*INSTRUCTIONS TO FOLLOW*.
Reproduce the listing word for word. Skip any image.

*SUPPLIED DATA*.
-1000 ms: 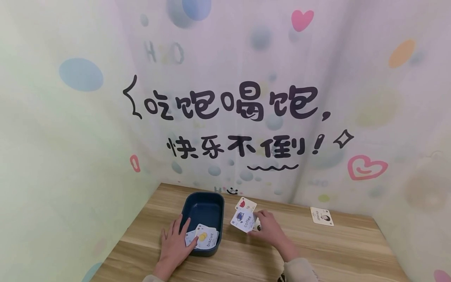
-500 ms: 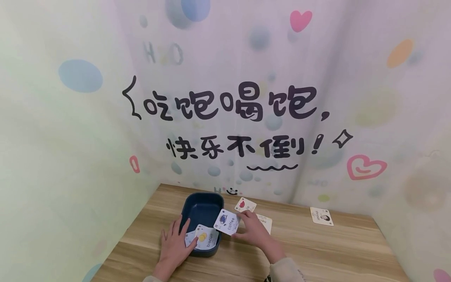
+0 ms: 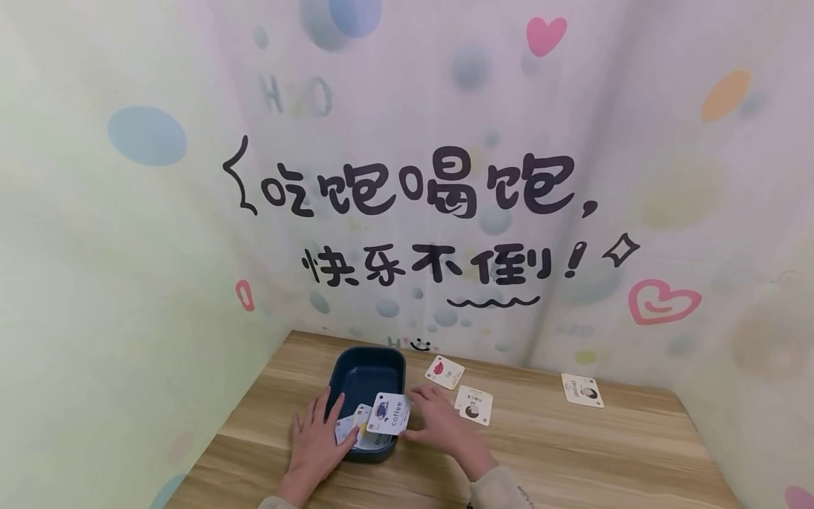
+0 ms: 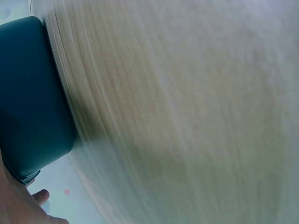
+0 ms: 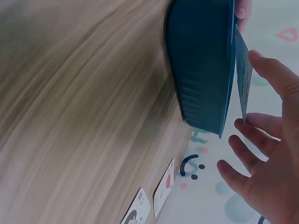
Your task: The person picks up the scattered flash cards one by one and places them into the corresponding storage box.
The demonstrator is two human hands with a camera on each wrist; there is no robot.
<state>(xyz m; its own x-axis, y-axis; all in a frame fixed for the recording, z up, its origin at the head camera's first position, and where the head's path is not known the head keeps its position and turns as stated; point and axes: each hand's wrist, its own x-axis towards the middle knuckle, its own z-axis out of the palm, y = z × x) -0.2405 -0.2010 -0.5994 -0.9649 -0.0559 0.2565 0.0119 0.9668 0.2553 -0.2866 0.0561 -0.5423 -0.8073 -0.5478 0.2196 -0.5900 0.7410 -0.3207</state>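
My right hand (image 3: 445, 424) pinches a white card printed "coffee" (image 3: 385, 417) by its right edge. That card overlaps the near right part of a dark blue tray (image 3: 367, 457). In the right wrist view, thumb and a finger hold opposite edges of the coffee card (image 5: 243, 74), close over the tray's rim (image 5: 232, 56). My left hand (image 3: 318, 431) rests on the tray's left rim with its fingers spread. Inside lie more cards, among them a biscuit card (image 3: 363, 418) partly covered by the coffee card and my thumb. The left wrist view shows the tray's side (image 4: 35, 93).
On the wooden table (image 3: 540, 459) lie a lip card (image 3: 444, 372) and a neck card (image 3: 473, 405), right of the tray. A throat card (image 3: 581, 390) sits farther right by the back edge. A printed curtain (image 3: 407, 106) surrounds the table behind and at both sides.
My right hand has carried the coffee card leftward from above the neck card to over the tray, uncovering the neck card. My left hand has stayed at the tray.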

*OUTPUT BELOW*.
-1000 ms: 
-500 ms: 
+0 ms: 
+0 ms: 
+0 ms: 
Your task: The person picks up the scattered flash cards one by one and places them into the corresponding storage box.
The demonstrator is two human hands with a camera on each wrist; there is no robot.
<state>(xyz m; its own x-axis, y-axis; all in a frame fixed for the recording, z up, its origin at the head camera's first position, and where the head's path is not known the head keeps its position and turns as stated; point and axes: each hand's wrist, its own x-axis towards the middle knuckle, its own z-axis out of the palm, y = z × x) -0.2405 -0.2010 -0.5994 -0.9649 -0.0559 0.2565 0.0119 0.9668 0.2553 -0.2866 0.0561 -0.5423 -0.8073 -0.5478 0.2196 -0.5900 0.7410 -0.3207</state>
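My right hand (image 3: 445, 424) pinches a white card printed "coffee" (image 3: 385, 417) by its right edge. That card overlaps the near right part of a dark blue tray (image 3: 367, 457). In the right wrist view, thumb and a finger hold opposite edges of the coffee card (image 5: 243, 74), close over the tray's rim (image 5: 232, 56). My left hand (image 3: 318, 431) rests on the tray's left rim with its fingers spread. Inside lie more cards, among them a biscuit card (image 3: 363, 418) partly covered by the coffee card and my thumb. The left wrist view shows the tray's side (image 4: 35, 93).
On the wooden table (image 3: 540, 459) lie a lip card (image 3: 444, 372) and a neck card (image 3: 473, 405), right of the tray. A throat card (image 3: 581, 390) sits farther right by the back edge. A printed curtain (image 3: 407, 106) surrounds the table behind and at both sides.
My right hand has carried the coffee card leftward from above the neck card to over the tray, uncovering the neck card. My left hand has stayed at the tray.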

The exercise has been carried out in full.